━━ Source material ━━

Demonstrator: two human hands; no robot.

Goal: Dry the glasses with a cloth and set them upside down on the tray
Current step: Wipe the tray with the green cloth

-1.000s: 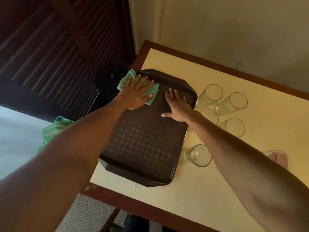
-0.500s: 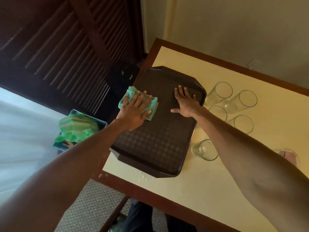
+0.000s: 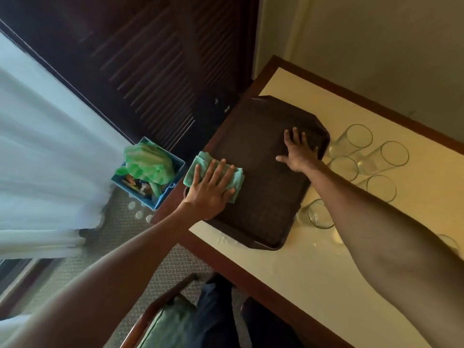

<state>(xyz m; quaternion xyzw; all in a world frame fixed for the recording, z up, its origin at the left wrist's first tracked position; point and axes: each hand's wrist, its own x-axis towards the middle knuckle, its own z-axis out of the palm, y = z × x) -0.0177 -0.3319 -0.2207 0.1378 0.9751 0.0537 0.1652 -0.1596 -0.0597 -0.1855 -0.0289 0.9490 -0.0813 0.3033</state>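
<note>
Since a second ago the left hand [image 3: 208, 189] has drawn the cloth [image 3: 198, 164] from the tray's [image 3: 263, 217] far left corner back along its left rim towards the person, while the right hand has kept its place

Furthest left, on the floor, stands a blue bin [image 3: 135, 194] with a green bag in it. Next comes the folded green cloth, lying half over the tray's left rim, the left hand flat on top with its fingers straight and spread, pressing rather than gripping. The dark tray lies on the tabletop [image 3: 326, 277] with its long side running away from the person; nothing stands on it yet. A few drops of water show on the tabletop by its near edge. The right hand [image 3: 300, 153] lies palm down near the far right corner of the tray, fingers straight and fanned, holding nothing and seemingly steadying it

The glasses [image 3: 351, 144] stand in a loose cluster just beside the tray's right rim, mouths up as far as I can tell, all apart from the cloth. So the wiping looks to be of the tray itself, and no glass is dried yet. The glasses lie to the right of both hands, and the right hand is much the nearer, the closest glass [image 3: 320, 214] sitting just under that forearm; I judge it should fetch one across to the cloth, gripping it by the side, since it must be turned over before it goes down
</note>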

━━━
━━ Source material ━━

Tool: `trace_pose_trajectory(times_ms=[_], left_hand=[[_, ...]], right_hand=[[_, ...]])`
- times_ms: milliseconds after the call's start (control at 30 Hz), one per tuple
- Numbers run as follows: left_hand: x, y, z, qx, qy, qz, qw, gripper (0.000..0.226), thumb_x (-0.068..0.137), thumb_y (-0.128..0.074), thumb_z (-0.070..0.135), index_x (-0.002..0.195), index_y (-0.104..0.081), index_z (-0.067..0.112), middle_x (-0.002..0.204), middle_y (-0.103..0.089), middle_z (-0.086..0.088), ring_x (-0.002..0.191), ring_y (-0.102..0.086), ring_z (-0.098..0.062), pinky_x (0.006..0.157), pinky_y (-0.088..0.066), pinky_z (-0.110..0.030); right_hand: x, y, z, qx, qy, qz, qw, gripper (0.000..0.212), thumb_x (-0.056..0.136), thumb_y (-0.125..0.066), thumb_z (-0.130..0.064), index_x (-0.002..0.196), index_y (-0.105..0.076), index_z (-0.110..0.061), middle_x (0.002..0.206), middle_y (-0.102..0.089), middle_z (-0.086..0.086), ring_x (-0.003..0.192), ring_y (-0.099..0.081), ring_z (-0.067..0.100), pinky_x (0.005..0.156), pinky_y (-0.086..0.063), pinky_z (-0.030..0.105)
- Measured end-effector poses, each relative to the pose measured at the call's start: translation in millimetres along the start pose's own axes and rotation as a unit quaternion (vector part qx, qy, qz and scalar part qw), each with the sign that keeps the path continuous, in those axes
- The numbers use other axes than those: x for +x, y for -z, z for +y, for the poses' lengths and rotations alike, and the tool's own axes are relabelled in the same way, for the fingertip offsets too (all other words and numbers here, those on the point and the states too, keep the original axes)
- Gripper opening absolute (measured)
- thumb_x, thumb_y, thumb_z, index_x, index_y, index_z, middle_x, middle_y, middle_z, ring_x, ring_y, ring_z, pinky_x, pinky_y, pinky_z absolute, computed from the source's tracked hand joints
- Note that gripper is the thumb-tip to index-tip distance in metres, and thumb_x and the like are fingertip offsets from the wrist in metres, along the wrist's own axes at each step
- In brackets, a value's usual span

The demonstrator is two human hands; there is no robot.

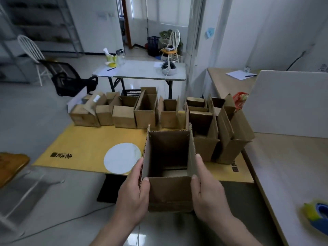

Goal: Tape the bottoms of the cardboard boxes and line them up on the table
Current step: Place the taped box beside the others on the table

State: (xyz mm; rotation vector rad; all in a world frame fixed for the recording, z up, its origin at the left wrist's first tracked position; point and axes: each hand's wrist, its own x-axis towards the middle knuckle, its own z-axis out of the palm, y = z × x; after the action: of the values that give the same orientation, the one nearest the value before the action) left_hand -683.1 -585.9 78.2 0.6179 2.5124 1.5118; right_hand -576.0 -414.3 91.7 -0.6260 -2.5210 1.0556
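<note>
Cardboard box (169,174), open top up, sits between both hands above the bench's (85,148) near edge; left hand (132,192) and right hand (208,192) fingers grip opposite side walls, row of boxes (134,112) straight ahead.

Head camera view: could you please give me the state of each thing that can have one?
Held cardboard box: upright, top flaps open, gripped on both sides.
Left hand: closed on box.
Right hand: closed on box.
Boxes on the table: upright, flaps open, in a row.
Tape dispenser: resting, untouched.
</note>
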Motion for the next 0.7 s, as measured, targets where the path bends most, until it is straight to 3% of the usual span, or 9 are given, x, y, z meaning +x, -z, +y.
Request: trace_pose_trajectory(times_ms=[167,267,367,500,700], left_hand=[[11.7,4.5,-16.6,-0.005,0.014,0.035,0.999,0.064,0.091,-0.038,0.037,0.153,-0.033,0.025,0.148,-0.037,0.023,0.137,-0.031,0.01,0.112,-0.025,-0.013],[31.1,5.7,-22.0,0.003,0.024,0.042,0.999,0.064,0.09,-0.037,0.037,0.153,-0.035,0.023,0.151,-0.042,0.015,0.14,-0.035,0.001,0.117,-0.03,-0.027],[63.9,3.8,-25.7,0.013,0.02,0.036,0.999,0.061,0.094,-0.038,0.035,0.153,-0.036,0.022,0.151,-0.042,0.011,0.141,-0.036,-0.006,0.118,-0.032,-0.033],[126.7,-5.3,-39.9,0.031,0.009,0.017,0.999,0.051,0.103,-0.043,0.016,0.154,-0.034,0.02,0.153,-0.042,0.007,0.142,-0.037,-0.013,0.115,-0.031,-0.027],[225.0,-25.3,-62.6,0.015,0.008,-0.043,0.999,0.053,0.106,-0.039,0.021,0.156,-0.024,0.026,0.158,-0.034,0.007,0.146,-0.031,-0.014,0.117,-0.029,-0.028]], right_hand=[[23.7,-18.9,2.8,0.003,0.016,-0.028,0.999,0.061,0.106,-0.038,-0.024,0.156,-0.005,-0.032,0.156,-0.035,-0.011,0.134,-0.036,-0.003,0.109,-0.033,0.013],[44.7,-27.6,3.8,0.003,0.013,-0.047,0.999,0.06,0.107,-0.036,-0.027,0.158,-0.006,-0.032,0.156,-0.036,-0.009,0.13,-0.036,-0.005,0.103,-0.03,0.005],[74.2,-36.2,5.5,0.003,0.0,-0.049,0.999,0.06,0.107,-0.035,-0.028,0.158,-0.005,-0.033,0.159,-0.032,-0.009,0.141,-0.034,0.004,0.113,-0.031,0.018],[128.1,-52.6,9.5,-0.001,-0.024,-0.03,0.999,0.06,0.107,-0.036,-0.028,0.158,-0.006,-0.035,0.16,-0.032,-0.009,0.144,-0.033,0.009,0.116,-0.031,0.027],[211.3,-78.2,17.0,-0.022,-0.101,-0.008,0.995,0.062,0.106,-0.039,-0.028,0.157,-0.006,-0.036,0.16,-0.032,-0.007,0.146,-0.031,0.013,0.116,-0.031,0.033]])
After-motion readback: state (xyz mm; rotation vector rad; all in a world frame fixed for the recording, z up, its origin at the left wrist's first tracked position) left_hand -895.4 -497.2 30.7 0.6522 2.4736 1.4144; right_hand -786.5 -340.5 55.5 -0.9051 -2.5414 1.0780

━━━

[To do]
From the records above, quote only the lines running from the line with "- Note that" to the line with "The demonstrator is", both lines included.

[Task response]
- Note that gripper is the thumb-tip to index-tip distance in metres, and thumb_x and the like are fingertip offsets from the wrist in metres, along the wrist's own axes at each step
- In brackets, a value's usual span

The demonstrator is two human hands; there is no robot.

With that, the answer is complete.